だって、癇癪を起こした華さまが叫ぶと同時に、その体から電流がほとばしったのだから。
「きゃあっ! 何!?」
「これも異能だな」
悲鳴をあげて尻もちをついた華さまを一瞥し、はるくんが淡々と告げた。
「雷撃といえば、菱刈公爵家の異能。つまり、そのお腹にいるのは菱刈の血を継ぐ子ということだな。異論があるか、菱刈裕二」
「……いいえ。公爵さまのおっしゃる通りです」
返事をしたのは、刃物男だ。
(ということは、華さまはこの人の子を身ごもっているのに、はるくんの子だと偽ったの……!?)
ちょうどその時、数人の足音が響いてきた。
数人の側近を引き連れた白髪の男性がやってきたのだが、その顔を見た瞬間に刃物男が顔色をなくすのが傍目にも見て取れた。
「……父上」
「まったく、とんでもないことをしてくれたな。烏夜公爵、この度は息子が不始末をしでかして大変申し訳なかった。処罰や補償は必ずするが……いったん、この者たちはこちらで預かるということでよろしいだろうか?」
「そのつもりで呼んだのだから、それで構わない。ただし、ゆめゆめこの者たちを逃がすことなど無いようにしてほしい」
「それはもちろん。……では」
刃物男と華さまは、白髪の男性の一行に連れて行かれた。
華さまは嫌がっていたが、元来が箸より重いものを持ったことのないような生粋の華族のお嬢さまなので、そこまで大きな抵抗はできなかったようだ。

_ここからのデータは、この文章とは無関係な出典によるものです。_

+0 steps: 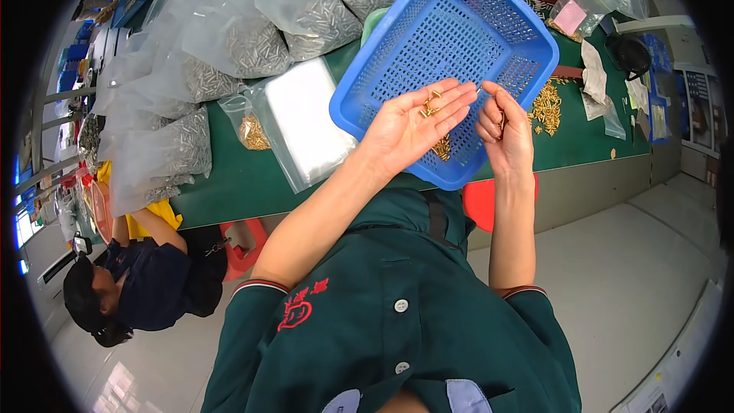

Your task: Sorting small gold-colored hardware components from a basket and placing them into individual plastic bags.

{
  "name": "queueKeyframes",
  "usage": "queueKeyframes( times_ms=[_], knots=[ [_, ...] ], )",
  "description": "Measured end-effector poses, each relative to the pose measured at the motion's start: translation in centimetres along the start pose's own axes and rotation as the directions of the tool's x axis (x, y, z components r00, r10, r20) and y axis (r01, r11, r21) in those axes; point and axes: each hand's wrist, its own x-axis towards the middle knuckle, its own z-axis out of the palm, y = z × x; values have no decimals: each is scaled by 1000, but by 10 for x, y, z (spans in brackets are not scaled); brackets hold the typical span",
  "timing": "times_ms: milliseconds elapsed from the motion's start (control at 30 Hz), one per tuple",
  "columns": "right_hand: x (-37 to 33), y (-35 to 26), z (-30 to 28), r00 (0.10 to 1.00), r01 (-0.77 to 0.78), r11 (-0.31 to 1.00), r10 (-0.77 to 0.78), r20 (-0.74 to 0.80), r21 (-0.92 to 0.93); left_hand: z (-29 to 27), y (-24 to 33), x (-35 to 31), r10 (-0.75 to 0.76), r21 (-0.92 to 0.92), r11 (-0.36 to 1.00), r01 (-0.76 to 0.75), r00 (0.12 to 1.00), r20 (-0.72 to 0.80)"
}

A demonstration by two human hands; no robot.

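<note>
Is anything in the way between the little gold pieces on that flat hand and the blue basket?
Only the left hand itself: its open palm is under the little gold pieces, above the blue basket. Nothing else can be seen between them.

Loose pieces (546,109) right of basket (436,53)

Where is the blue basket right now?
In the head view, the blue basket is at the top, right of centre, at the green table, between the flat white pack on its left and the brass pile on its right.
</note>
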Motion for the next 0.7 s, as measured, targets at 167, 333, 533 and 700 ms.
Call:
queueKeyframes(
  times_ms=[167, 333, 533, 700],
  knots=[
    [2, 8, -5, 999, -37, 999, 38, -25, 29, 1, -1, -2, 11, 105, 994, -18, 998, 69],
    [5, 11, -13, 989, -84, 992, 72, 126, 90, 6, -3, -5, -26, 109, 994, 16, 995, 98],
    [10, 32, -5, 954, -295, 937, 279, 112, 188, 9, -7, -9, -147, 278, 953, 121, 986, 73],
    [11, 46, -6, 877, -453, 853, 374, 301, 259, 19, -10, -14, -225, 455, 867, 204, 974, -8]
  ],
)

ずるずると引きずられていってしまえば、残ったのは私たち二人だけである。
「……まあ、これから状況を整理しなくちゃいけないことは色々とあるけれど。とりあえず、これだけは言わせて。『澪ちゃん、見っけ!』」
「……おかえり。そして約束を守ってくれてありがとうね、はるくん」
こうして、幼き日に始まった長い長い私たちのかくれんぼは、終わりを告げたのだった。